## Exercise brief
A faithful copy is required: transcribe each line below exactly, minus the pictures.

## Supplied information
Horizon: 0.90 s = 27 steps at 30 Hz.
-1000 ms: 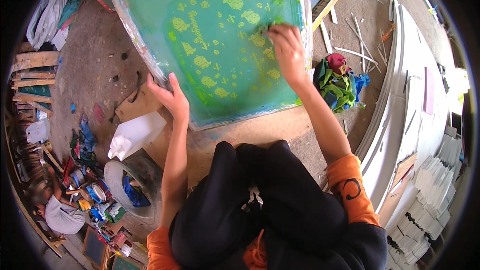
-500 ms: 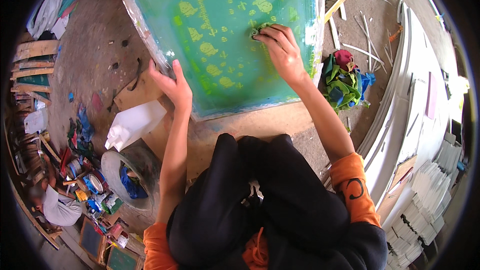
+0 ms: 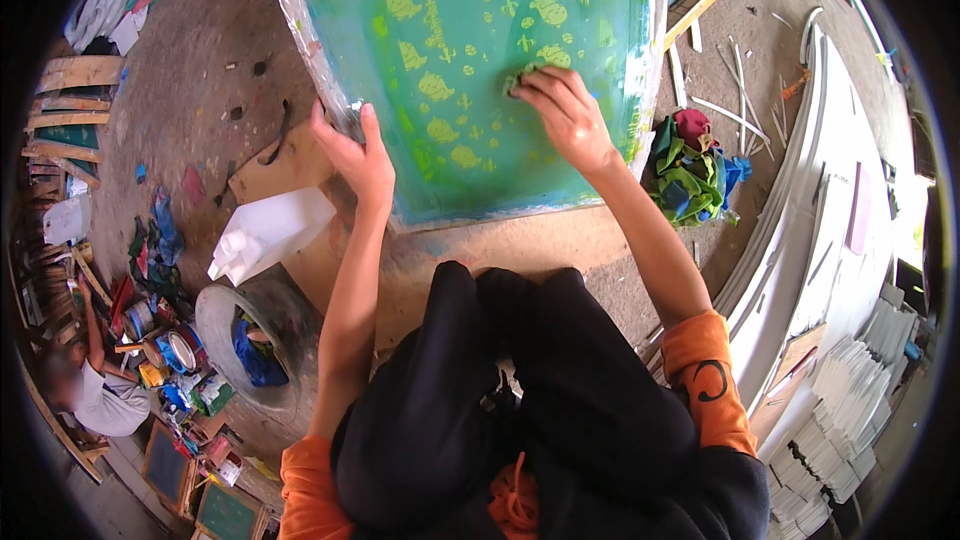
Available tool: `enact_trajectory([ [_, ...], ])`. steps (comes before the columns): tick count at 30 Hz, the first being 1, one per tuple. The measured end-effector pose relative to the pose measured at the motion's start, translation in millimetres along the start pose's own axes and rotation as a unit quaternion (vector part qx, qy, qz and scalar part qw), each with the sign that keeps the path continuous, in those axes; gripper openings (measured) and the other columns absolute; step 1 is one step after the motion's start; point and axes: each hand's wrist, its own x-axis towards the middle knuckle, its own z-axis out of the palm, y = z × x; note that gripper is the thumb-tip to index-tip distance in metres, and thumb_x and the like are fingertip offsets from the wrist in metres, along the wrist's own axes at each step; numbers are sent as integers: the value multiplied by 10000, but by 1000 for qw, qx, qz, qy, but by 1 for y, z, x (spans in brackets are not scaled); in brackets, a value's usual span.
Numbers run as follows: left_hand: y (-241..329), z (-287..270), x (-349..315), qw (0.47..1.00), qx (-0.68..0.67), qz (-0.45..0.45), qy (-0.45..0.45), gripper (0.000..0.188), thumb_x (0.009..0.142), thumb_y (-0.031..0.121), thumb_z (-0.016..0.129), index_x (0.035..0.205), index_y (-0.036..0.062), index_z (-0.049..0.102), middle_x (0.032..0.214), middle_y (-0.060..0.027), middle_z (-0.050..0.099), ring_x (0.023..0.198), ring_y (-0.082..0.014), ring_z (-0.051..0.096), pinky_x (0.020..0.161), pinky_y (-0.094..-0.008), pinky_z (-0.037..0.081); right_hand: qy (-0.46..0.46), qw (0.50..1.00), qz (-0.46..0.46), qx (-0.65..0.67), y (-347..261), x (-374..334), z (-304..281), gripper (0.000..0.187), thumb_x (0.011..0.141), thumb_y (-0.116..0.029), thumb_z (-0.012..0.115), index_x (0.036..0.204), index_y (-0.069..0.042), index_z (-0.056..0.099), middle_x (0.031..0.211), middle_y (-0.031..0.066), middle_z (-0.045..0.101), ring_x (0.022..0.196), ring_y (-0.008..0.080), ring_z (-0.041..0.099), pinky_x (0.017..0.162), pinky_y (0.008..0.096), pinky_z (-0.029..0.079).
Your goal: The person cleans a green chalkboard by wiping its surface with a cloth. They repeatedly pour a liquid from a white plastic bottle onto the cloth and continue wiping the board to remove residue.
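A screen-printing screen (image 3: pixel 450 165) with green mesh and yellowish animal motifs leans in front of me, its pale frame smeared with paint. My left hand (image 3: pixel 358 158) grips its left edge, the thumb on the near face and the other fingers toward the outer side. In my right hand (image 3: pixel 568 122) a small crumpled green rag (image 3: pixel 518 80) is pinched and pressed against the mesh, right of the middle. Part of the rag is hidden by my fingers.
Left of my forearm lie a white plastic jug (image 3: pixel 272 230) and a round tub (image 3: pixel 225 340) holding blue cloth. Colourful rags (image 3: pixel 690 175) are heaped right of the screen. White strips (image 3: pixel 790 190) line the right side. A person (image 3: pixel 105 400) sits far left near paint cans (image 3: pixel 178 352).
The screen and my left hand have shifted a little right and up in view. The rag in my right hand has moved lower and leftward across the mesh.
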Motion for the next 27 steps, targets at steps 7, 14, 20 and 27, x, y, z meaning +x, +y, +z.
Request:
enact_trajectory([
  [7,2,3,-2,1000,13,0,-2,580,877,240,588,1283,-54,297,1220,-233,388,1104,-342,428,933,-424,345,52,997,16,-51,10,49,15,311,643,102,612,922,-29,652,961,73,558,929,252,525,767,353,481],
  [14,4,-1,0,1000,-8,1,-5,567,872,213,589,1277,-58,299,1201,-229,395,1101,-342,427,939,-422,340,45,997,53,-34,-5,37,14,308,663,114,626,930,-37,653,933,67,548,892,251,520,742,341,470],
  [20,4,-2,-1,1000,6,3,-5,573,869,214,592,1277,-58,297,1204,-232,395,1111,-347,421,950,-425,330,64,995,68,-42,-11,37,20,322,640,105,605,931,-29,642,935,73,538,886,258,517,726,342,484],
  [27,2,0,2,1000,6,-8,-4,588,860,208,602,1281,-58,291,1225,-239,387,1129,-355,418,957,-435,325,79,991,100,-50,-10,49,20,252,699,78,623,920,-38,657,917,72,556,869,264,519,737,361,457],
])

## Task answer
Horizon: 0.90 s = 27 steps at 30 Hz.
-1000 ms: 
-500 ms: 
+0 ms: 
Available tool: `enact_trajectory([ [_, ...], ])`. steps (comes before the columns): tick count at 30 Hz, the first being 1, one per tuple. The measured end-effector pose relative to the pose measured at the motion's start, translation in millimetres along the start pose's own axes and rotation as a unit quaternion (vector part qx, qy, qz and scalar part qw), each with the sign that keeps the path continuous, in those axes; gripper openings (measured) and the other columns absolute; step 1 is one step after the motion's start; point and axes: each hand's wrist, its own x-axis towards the middle knuckle, its own z-axis out of the palm, y = z × x; note that gripper is the thumb-tip to index-tip distance in metres, and thumb_x and the like are fingertip offsets from the wrist in metres, along the wrist's own axes at each step; numbers are sent as integers: the value multiplied by 10000, but by 1000 for qw, qx, qz, qy, but by 1 for y, z, x (spans in brackets are not scaled); in brackets, a value's usual span.
Numbers run as follows: left_hand: y (-241..329), z (-287..270), x (-349..315), qw (0.47..1.00), qx (-0.68..0.67), qz (-0.45..0.45), qy (-0.45..0.45), gripper (0.000..0.188), thumb_x (0.009..0.142), thumb_y (-0.031..0.121), thumb_z (-0.016..0.129), index_x (0.035..0.205), index_y (-0.036..0.062), index_z (-0.049..0.102), middle_x (0.032..0.214), middle_y (-0.060..0.027), middle_z (-0.050..0.099), ring_x (0.023..0.198), ring_y (-0.082..0.014), ring_z (-0.051..0.096), pinky_x (0.020..0.161), pinky_y (-0.094..-0.008), pinky_z (-0.037..0.081); right_hand: qy (-0.46..0.46), qw (0.50..1.00), qz (-0.46..0.46), qx (-0.65..0.67), y (-347..261), x (-374..334), z (-304..281), gripper (0.000..0.187), thumb_x (0.011..0.141), thumb_y (-0.116..0.029), thumb_z (-0.012..0.115), index_x (0.036..0.204), index_y (-0.069..0.042), index_z (-0.056..0.099), middle_x (0.031..0.211), middle_y (-0.031..0.066), middle_z (-0.045..0.101), ring_x (0.022..0.196), ring_y (-0.008..0.080), ring_z (-0.041..0.099), pinky_x (0.017..0.162), pinky_y (0.008..0.096), pinky_z (-0.029..0.079).
Your goal: The person cleans a green chalkboard by wiping its surface with a cloth. They repeatedly pour a liquid from a white plastic bottle onto the cloth and continue wiping the board to remove residue.
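A screen-printing screen (image 3: pixel 450 165) with green mesh and yellowish animal motifs leans in front of me, its pale frame smeared with paint. My left hand (image 3: pixel 358 158) grips its left edge, the thumb on the near face and the other fingers toward the outer side. In my right hand (image 3: pixel 568 122) a small crumpled green rag (image 3: pixel 518 80) is pinched and pressed against the mesh, right of the middle. Part of the rag is hidden by my fingers.
Left of my forearm lie a white plastic jug (image 3: pixel 272 230) and a round tub (image 3: pixel 225 340) holding blue cloth. Colourful rags (image 3: pixel 690 175) are heaped right of the screen. White strips (image 3: pixel 790 190) line the right side. A person (image 3: pixel 105 400) sits far left near paint cans (image 3: pixel 178 352).
The screen and my left hand have shifted a little right and up in view. The rag in my right hand has moved lower and leftward across the mesh.
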Motion for the next 27 steps, targets at steps 7, 14, 20 and 27, x, y, z meaning +x, +y, +z.
Request:
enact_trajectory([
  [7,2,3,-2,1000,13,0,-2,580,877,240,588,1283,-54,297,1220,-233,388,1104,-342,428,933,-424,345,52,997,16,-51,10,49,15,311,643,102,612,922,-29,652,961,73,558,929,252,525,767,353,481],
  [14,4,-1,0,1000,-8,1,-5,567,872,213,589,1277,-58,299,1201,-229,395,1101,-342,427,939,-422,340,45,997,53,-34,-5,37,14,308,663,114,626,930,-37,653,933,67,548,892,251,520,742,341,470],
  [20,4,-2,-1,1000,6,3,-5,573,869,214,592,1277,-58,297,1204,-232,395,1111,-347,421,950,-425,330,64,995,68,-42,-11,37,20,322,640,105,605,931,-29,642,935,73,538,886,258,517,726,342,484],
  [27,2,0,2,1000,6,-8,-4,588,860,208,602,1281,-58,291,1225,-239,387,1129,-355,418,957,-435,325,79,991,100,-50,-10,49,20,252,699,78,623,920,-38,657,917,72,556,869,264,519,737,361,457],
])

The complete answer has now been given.